The approach effectively gives a high weight to avoiding Type-I errors, but pays little or no attention to Type-II errors. But who’s to say that Type-I errors are much more important than Type-II. In reality, Type-II could easily be more important in an economic sense.

A related problem is that, just because a variable is statistically significant (at 5% or any other level), it does not necessarily follow that the variable is important, in the sense of having a major influence on the issue. Even if variable X has little effect on variable Y, its effect might be statistically significant, if the relationship is very tight, meaning that there is little random scatter in the data, or if the data set is large enough. Statistical significance indicates that the relationship is real, not that it is important.

Various writers have pointed this out. For example, Dillon (1977) puts it beautifully:

“[Through] tests of statistical significance (the “cult of the asterisk”) involving mechanical application of arbitrary probabilities of accepting a false hypothesis, traditional procedures … have aimed at protecting the researcher from “scientific error”. In doing so, these procedures have led to a far greater error of research-resource waste. The farmer’s problem is not whether or not there is a 5 per cent or less chance that a crop-fertilizer response function exists. His problem is how much fertilizer to use. Even if the estimated function is only statistically significant at the 50 per cent level, it may still be exceedingly profitable … for the farmer to base his decisions on the estimated function.”

“In the mechanical fashion in which they are usually applied, significance levels have no economic relevance, except by chance, to farmer decisions about best operating conditions. (Dillon, 1977, p. 164).”

He was referring to the use of statistics in the analysis of agricultural experiments. Unfortunately, the problem is just as serious in economics. McCloskey and Ziliak (1996) went through all of the statistical papers published in the American Economic Review during the 1980s to check how many researchers were relying solely on statistical significance as their measure of real-world importance.

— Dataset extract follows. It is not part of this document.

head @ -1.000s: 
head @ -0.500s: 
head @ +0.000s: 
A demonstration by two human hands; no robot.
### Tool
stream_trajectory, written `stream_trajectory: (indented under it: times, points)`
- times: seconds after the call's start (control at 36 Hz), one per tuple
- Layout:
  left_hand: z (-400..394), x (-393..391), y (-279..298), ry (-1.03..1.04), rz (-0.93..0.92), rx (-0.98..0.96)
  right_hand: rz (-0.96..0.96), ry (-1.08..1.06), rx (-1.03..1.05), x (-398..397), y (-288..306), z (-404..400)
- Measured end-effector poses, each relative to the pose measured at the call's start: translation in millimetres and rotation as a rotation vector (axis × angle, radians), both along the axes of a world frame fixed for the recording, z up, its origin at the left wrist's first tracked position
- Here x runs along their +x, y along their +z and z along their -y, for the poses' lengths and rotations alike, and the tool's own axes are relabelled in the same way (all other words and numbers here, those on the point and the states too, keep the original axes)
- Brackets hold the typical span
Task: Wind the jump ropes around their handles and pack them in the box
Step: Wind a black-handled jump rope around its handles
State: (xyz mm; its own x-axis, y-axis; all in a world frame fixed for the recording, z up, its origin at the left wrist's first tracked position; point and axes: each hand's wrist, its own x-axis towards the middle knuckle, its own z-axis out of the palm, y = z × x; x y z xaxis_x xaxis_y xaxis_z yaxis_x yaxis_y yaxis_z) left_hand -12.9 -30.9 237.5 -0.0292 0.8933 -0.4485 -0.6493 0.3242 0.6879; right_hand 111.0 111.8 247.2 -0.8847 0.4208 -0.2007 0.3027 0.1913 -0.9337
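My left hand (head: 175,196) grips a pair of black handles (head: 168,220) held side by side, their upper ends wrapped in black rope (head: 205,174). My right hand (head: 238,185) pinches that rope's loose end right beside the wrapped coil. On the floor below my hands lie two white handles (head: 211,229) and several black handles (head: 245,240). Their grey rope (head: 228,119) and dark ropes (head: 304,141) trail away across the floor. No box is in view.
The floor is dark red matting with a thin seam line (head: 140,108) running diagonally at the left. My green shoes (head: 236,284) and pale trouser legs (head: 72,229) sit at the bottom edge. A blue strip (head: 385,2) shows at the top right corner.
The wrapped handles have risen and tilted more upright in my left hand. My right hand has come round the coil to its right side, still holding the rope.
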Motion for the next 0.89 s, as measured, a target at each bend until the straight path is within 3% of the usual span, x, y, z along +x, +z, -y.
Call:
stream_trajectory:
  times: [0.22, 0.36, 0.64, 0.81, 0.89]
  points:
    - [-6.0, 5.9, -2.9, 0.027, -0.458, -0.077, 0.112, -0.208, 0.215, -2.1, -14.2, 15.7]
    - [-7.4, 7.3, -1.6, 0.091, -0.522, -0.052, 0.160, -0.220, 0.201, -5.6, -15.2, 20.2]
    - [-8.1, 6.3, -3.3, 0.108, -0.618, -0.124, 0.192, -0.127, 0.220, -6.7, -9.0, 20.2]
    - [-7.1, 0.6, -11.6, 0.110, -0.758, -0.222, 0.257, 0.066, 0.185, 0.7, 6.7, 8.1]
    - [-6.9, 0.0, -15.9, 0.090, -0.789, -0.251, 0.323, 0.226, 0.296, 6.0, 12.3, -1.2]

The answer was, most of them. Even in what is arguably the highest prestige economics journal, only about 30% of articles considered more than statistical significance as being decisive in drawing conclusions about the real world, or made any distinction between statistical significance and substantive importance.

That was in the 1980s, but little has changed. The cult of the asterisk is alive and well. I find it particularly disappointing that it affects economics so deeply. One would have thought that, given their disciplinary interests in decision making, economists would have known better.

Traditional statistics is an important tool, but it can be useful to supplement tests of statistical significance by also calculating other indicators of the importance of the variables. For example, in Abadi et al. (2005) we used “importance” indicators, representing how much difference the variables make to the predicted results. Essentially, our importance indicators answered the following question: if we varied a variable over the range that is present in the data, how much difference does it make to the model’s output? Predictably, we found that not all statistically significant variables were important, and not all of the important variables were statistically significant.

David Pannell, The University of Western Australia

Further Reading

Abadi Ghadim, A.K., Pannell, D.J. and Burton, M.P. (2005). Risk, uncertainty and learning in adoption of a crop innovation, Agricultural Economics 33: 1-9.

Dillon, J.L. (1977). The Analysis of Response in Crop and Livestock Production, Pergamon, Oxford.

McCloskey, D. N. and Ziliak, S. T. (1996), “The standard error of regressions”, Journal of Economic Literature 34, 97-114.